An Outsider Looking In
by Chris Gelken
Around the News Desk
Being the only Brit working on the same desk as a bunch of North Americans, I sometimes feel like the odd man out. For example, I enjoy watching basketball, but during the NBA championship these guys went into a trance. They'll sit and tell insider jokes about baseball celebrities and discuss 'football' tactics. They could be talking in a foreign language - well, considering they are 'communicating' in American English, as far as I am concerned they are.
Everything changed with the start of the World Cup. Suddenly there was sporting event that gave me the opportunity to join my North American co-editors in their coffee break banter. Okay, it's frustrating that they persist in calling the game soccer and ask dumb questions like "what does off-side mean?" - but then it isn't their fault they were deprived of a European education. I am a charitable sort of bloke, they are more to be pitied than scorned.
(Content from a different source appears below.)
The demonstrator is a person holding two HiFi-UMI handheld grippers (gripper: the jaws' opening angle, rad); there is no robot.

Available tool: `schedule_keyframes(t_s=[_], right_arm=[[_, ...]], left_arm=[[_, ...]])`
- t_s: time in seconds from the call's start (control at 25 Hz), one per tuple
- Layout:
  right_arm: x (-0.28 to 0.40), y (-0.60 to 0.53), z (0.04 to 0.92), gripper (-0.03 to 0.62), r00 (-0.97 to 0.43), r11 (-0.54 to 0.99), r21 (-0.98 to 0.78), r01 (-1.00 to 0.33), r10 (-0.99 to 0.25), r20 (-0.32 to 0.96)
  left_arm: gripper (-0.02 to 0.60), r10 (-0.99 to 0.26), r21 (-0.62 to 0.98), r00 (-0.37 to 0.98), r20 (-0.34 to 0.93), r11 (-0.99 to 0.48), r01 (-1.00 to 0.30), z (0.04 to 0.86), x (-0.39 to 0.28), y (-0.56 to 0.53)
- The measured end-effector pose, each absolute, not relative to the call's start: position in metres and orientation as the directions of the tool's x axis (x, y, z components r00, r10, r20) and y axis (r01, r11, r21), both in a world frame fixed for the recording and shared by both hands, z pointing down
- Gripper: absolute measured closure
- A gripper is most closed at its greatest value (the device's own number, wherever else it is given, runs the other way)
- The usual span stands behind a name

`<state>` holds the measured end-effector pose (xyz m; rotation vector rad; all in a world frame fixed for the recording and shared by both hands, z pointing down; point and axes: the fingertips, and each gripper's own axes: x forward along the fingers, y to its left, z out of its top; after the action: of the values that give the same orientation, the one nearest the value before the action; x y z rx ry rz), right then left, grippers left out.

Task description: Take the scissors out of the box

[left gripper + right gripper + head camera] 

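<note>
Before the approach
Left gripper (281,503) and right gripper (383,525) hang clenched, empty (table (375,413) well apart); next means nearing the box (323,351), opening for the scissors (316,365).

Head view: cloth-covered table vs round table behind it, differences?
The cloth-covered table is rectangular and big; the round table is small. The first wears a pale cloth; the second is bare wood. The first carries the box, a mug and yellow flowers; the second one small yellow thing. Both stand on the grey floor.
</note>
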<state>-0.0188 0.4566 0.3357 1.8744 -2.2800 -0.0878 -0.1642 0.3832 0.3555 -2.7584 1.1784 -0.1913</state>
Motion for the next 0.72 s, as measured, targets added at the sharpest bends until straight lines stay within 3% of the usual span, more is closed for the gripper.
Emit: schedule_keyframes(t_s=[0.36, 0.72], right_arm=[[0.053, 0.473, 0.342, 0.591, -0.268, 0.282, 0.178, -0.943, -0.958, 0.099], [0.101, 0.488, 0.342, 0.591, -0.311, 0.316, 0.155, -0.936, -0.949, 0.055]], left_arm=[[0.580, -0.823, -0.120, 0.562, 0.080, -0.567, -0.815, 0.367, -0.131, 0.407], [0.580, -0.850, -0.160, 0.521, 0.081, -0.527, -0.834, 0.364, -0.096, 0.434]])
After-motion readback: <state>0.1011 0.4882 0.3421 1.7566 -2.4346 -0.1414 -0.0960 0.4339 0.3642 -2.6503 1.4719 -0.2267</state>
And then came England's first match in Marseilles. We had a lot to broadcast that day but our newscasts were dominated by what the French call 'the English disease'. Football violence. Who cared that England won? Certainly no one on our desk. One angry commentator I saw on television described the sport as a game played by inarticulate young men supported by thugs and hooligans. A few days later with a French policeman lying in hospital after being beaten to the point of death by German 'fans' it was a point of view difficult to disagree with.
Until Iran met the USA. If two countries ever had reason to play a grudge match, this was it. If two screaming crowds of supporters ever had enough cause to leap on each other like packs of dogs, this was the game. But what actually happened should serve as a tribute to both the United States and Iran. It was a clean game marked by outstanding sportsmanship. The supporters celebrated and commiserated with each other with exceptional good nature.
This was a sporting event that both the United States and Iran can be proud of - and it should serve as an example to the rest of the world of how civilised people behave.